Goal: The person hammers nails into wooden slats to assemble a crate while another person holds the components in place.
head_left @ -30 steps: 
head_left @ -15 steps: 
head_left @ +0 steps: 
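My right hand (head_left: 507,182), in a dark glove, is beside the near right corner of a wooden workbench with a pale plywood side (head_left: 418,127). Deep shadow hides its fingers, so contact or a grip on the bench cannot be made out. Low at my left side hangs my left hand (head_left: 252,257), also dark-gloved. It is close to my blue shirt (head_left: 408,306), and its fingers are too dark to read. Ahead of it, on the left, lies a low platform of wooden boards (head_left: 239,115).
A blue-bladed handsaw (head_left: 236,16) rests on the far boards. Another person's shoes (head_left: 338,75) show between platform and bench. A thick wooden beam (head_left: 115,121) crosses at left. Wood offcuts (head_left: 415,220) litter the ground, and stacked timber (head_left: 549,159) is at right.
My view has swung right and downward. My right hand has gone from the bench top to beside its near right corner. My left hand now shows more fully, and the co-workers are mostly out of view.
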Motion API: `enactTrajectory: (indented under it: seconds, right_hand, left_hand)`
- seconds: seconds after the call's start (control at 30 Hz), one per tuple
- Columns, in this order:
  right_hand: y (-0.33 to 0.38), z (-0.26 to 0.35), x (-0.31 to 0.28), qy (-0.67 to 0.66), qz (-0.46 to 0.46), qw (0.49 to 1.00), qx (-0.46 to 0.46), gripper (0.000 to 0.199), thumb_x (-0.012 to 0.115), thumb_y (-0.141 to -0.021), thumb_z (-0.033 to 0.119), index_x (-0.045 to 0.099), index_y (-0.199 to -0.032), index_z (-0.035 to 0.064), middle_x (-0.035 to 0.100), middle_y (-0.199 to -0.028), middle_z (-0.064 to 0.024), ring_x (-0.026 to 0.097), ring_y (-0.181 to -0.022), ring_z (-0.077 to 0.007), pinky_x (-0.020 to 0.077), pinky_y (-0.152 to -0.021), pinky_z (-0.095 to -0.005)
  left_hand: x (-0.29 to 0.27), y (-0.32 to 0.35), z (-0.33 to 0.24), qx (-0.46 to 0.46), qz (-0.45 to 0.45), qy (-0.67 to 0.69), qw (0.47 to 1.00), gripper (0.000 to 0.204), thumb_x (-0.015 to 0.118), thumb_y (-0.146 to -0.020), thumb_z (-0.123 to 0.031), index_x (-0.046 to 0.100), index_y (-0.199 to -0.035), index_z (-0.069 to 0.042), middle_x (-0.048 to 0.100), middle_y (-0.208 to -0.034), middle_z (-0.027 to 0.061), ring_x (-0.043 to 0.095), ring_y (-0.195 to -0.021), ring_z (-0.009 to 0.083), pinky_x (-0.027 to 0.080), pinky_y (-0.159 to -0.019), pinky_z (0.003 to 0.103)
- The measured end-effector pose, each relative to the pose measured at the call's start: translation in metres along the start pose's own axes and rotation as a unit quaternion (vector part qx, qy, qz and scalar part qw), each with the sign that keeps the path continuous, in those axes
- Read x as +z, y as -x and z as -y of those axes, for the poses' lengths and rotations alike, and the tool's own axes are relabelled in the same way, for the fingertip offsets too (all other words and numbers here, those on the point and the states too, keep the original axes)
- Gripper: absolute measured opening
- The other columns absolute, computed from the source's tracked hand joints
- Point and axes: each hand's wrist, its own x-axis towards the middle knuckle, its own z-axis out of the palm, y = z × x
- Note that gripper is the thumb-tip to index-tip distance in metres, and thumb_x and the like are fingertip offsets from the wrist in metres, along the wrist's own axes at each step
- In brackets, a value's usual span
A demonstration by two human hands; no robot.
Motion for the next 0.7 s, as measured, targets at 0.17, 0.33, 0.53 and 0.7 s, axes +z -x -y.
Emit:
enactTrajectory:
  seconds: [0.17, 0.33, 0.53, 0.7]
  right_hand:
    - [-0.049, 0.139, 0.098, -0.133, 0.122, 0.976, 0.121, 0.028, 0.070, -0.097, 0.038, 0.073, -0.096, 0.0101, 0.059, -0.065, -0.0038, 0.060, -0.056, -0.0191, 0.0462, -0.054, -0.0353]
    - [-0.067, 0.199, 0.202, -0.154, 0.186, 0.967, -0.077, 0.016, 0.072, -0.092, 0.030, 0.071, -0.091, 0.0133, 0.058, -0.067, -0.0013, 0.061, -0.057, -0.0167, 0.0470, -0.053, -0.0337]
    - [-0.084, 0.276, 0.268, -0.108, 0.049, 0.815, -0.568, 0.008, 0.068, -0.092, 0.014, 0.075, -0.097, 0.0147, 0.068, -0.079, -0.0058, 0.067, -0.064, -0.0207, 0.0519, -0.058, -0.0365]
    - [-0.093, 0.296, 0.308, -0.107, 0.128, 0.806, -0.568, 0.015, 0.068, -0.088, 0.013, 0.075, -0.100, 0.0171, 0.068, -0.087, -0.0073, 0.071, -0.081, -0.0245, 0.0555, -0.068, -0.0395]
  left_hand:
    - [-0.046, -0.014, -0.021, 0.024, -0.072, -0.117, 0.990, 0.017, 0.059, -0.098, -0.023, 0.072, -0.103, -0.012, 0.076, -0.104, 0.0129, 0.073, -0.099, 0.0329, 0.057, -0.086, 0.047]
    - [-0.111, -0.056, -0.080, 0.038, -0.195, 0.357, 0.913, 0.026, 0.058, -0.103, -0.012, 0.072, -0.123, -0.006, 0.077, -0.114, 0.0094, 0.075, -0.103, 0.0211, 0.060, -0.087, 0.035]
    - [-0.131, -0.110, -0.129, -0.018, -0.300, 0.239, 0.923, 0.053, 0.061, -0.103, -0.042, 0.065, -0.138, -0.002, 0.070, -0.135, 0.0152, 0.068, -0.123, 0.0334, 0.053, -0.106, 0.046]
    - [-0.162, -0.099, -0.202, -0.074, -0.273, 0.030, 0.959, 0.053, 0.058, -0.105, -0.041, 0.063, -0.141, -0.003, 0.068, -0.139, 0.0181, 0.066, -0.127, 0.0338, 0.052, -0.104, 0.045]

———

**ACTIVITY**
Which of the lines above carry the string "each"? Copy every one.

**SOLVED EXERCISE**
- The measured end-effector pose, each relative to the pose measured at the call's start: translation in metres along the start pose's own axes and rotation as a unit quaternion (vector part qx, qy, qz and scalar part qw), each with the sign that keeps the path continuous, in those axes
- Point and axes: each hand's wrist, its own x-axis towards the middle knuckle, its own z-axis out of the palm, y = z × x
- Note that gripper is the thumb-tip to index-tip distance in metres, and thumb_x and the like are fingertip offsets from the wrist in metres, along the wrist's own axes at each step

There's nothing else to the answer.